Soda SQL library & CLI

These details have not been verified by PyPI

Project description

Soda logo

Soda SQL

Data testing, monitoring and profiling for SQL accessible data.

What does Soda SQL do?

Soda SQL allows you to

Stop your pipeline when bad data is detected
Extract metrics and column profiles through super efficient SQL
Full control over metrics and queries through declarative config files

Why Soda SQL?

To protect against silent data issues for the consumers of your data, it's best-practice to profile and test your data:

as it lands in your warehouse,
after every important data processing step
right before consumption.

This way you will prevent delivery of bad data to downstream consumers. You will spend less time firefighting and gain a better reputation.

How does Soda SQL work?

Soda SQL is a Command Line Interface (CLI) and a Python library to measure and test your data using SQL.

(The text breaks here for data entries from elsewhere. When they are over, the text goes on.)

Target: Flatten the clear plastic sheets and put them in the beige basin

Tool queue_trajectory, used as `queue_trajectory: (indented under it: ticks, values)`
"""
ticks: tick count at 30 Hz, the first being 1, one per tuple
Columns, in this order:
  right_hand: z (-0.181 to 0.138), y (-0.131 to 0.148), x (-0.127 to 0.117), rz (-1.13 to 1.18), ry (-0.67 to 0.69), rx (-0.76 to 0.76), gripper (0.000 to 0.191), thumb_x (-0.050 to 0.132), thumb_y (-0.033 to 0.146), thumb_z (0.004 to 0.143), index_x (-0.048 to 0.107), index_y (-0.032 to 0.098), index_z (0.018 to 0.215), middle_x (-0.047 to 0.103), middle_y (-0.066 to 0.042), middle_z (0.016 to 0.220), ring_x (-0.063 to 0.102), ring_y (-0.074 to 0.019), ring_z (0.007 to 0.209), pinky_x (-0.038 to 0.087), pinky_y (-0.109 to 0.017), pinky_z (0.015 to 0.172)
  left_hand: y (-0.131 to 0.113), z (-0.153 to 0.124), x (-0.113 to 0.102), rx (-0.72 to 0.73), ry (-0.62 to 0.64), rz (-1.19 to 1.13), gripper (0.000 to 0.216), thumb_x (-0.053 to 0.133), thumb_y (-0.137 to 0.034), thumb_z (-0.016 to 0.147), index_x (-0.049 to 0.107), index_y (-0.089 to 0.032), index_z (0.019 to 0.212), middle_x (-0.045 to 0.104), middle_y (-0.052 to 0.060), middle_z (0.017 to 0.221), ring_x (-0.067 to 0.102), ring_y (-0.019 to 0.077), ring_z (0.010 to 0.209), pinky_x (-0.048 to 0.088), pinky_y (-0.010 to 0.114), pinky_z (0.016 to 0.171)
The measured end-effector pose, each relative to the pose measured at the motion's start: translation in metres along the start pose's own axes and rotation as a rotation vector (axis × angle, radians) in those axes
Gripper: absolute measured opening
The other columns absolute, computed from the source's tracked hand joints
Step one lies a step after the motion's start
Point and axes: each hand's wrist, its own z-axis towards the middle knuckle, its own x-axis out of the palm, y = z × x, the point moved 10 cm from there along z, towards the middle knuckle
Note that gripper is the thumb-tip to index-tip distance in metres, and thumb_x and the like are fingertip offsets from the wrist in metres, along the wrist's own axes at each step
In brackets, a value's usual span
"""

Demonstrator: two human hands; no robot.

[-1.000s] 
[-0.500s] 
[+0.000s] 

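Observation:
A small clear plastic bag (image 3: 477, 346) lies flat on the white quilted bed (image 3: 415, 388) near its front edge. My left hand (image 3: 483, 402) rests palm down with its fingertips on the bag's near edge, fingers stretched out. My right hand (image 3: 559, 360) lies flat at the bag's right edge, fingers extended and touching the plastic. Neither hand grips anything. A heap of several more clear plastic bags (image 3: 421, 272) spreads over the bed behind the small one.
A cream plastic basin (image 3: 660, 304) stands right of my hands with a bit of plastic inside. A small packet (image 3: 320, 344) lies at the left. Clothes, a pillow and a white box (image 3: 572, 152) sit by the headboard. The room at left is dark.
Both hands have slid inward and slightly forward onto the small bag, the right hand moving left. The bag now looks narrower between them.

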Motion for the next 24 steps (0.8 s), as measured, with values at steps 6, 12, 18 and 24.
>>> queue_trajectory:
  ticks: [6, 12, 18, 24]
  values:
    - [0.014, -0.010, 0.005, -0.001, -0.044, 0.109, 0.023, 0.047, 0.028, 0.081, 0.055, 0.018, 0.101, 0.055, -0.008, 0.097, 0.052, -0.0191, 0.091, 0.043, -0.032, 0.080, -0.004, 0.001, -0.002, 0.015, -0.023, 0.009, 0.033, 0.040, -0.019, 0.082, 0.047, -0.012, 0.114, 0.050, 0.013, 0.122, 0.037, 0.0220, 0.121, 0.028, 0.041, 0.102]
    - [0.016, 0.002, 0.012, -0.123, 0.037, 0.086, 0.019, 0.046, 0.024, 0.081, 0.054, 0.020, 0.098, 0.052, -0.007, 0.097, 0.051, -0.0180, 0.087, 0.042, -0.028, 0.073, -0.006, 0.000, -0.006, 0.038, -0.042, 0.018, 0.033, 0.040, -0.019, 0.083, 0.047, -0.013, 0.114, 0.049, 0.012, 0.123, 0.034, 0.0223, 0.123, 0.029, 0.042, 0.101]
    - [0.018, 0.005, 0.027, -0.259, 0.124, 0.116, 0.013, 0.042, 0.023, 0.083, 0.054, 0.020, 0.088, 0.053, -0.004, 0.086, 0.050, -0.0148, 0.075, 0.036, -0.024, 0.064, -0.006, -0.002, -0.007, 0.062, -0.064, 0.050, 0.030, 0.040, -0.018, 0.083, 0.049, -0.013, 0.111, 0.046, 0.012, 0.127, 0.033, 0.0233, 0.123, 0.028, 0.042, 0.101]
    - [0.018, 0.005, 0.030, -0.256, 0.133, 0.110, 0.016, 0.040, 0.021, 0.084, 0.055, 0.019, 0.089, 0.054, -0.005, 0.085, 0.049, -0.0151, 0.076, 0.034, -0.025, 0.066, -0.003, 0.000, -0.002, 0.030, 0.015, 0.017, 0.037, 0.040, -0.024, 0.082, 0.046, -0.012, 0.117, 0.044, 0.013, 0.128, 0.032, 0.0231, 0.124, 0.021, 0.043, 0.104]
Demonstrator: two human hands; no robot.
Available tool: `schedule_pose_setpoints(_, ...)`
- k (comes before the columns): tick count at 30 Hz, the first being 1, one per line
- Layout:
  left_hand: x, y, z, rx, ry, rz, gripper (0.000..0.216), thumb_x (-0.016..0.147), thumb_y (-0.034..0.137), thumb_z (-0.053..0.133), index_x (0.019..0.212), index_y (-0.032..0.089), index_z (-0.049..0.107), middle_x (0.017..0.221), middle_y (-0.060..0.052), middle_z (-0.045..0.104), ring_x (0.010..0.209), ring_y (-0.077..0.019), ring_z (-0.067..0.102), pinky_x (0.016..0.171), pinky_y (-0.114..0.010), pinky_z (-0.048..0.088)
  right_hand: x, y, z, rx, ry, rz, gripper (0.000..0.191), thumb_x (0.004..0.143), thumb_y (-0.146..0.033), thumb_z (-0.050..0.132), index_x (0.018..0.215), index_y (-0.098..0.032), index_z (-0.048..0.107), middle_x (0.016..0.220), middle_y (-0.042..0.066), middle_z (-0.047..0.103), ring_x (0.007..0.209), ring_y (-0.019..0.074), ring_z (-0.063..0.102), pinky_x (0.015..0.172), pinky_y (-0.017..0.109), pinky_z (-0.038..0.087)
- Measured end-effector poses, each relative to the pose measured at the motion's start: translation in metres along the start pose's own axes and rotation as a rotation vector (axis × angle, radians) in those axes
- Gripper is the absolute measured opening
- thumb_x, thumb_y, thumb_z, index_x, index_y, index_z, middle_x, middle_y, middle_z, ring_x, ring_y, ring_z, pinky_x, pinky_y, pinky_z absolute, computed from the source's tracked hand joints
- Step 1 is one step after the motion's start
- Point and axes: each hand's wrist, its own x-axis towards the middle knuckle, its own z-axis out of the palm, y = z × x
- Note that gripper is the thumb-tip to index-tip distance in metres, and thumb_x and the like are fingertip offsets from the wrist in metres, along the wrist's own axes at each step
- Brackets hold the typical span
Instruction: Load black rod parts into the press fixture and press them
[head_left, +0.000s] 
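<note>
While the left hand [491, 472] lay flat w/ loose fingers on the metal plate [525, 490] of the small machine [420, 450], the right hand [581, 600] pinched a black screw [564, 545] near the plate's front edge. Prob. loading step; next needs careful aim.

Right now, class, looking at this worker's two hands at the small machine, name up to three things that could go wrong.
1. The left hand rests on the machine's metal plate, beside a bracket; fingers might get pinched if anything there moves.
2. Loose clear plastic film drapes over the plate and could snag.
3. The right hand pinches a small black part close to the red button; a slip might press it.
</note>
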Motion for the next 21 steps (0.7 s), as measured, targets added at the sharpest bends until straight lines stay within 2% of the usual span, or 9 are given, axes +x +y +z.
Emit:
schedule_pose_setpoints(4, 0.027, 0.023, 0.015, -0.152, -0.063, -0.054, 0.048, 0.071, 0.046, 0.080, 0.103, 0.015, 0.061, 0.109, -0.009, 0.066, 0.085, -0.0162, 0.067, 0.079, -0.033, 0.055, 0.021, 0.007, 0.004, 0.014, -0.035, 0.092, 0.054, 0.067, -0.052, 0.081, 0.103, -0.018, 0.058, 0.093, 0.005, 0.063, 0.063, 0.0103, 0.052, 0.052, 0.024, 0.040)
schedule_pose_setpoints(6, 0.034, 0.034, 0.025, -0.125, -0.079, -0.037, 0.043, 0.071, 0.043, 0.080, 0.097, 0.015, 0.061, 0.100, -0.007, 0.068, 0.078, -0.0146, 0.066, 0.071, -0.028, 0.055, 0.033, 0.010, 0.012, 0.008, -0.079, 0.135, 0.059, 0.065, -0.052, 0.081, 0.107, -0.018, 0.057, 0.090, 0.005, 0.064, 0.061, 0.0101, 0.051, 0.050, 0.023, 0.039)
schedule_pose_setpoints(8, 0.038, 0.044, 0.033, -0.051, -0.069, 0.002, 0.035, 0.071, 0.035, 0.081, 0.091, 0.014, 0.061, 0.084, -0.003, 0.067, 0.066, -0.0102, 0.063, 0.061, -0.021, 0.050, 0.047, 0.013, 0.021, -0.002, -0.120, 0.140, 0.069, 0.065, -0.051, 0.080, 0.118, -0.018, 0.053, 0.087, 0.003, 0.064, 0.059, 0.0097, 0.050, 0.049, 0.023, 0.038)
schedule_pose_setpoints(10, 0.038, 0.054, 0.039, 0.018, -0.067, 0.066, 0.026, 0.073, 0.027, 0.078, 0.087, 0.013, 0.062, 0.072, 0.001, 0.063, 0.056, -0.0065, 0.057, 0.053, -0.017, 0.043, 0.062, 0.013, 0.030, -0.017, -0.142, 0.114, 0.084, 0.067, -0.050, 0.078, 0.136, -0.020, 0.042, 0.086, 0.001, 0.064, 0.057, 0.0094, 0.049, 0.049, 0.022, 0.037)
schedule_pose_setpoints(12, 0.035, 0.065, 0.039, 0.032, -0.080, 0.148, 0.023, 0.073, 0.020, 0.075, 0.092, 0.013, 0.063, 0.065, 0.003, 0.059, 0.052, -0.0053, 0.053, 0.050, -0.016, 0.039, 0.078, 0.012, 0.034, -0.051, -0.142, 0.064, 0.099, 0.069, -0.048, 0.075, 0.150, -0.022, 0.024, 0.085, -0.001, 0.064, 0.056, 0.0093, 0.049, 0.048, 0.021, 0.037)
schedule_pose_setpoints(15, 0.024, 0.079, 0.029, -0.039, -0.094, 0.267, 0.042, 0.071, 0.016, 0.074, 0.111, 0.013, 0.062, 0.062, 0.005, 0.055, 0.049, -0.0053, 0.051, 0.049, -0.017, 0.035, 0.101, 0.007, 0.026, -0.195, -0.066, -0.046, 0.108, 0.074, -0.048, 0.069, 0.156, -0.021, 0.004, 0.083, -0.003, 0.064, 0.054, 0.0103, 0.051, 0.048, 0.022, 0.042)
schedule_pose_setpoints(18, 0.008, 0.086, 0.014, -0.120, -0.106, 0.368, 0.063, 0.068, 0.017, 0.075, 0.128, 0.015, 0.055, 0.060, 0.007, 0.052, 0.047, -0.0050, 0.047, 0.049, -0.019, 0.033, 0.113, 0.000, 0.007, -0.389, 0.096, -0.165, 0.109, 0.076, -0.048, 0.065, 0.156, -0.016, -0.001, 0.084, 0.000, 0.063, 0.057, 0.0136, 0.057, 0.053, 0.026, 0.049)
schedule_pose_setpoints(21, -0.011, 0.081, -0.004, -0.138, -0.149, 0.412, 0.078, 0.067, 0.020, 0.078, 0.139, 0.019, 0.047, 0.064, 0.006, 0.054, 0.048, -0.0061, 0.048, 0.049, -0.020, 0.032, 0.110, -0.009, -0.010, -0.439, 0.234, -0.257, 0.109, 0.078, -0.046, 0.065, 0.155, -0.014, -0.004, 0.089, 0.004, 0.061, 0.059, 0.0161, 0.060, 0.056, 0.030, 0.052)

As input, Soda SQL uses YAML configuration files that include:

SQL connection details
What metrics to compute
What tests to run on the measurements

Based on those configuration files, Soda SQL will perform scans. A scan performs all measurements and runs all tests associated with one table. Typically a scan is executed after new data has arrived. All soda-sql configuration files can be checked into your version control system as part of your pipeline code.

Want to try Soda SQL? Head over to our 'Quick start tutorial' and get started straight away!

"Show me the metrics"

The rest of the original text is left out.